▶ **Exercise description**: Copy out, from the data, each line containing the string "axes".

================

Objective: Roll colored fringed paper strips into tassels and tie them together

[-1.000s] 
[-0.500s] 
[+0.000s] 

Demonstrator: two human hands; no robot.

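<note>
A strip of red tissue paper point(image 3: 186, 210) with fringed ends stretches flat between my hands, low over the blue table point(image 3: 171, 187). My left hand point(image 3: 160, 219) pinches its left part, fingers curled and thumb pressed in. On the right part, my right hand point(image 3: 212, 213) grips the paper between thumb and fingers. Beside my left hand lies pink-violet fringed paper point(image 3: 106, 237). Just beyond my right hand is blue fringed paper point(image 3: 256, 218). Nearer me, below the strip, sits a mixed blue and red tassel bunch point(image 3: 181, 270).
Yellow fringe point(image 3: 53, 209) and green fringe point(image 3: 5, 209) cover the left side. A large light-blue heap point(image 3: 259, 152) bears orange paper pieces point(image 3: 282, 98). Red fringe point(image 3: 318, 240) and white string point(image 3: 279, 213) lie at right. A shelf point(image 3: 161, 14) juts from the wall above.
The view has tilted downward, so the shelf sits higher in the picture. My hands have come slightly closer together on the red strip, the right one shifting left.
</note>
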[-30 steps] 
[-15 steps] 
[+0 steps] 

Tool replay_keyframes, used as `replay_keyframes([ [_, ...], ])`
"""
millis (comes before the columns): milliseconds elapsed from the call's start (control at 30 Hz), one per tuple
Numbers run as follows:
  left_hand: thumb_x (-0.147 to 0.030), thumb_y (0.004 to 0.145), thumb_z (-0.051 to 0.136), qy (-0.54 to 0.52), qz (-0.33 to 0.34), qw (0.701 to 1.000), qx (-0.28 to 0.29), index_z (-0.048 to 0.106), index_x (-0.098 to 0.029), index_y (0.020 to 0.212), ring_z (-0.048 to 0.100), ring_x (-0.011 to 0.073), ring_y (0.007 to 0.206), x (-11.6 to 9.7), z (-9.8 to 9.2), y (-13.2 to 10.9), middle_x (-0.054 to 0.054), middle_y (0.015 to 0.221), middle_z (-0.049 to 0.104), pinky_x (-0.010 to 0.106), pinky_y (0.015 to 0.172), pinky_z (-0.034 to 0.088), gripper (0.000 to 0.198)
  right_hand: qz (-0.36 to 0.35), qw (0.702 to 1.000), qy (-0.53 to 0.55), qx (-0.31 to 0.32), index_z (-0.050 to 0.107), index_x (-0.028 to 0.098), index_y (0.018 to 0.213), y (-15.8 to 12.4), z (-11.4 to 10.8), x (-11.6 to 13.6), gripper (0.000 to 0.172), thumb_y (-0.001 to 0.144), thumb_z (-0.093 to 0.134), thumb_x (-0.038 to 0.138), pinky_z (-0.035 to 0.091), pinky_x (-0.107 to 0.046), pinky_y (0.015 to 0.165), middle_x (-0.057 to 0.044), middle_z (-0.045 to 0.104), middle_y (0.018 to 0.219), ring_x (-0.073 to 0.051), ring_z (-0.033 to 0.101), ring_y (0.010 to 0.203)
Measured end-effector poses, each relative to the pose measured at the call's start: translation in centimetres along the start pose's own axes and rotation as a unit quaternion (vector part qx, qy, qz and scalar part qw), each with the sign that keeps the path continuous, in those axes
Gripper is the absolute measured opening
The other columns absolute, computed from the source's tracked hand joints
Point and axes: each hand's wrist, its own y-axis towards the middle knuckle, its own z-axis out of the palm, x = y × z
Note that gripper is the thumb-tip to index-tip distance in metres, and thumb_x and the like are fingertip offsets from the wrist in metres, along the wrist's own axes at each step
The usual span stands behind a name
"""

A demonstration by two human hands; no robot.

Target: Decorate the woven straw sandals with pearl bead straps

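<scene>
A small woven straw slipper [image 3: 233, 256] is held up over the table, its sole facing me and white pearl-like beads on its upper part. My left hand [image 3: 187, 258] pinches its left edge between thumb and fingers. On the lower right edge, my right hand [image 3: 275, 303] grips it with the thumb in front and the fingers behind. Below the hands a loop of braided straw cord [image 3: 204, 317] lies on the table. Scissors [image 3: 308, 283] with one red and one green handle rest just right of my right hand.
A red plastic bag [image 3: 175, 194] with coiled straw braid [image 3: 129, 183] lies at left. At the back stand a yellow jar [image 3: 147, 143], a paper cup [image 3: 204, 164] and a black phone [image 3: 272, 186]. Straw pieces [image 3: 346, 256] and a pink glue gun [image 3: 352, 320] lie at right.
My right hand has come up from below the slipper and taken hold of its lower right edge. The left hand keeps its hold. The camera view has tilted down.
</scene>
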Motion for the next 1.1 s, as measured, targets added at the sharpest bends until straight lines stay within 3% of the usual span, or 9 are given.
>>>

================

▶ **Exercise response**:
Measured end-effector poses, each relative to the pose measured at the call's start: translation in centimetres along the start pose's own axes and rotation as a unit quaternion (vector part qx, qy, qz and scalar part qw), each with the sign that keeps the path continuous, in those axes
Point and axes: each hand's wrist, its own y-axis towards the middle knuckle, its own z-axis out of the palm, x = y × z
Note that gripper is the thumb-tip to index-tip distance in metres, and thumb_x and the like are fingertip offsets from the wrist in metres, along the wrist's own axes at each step

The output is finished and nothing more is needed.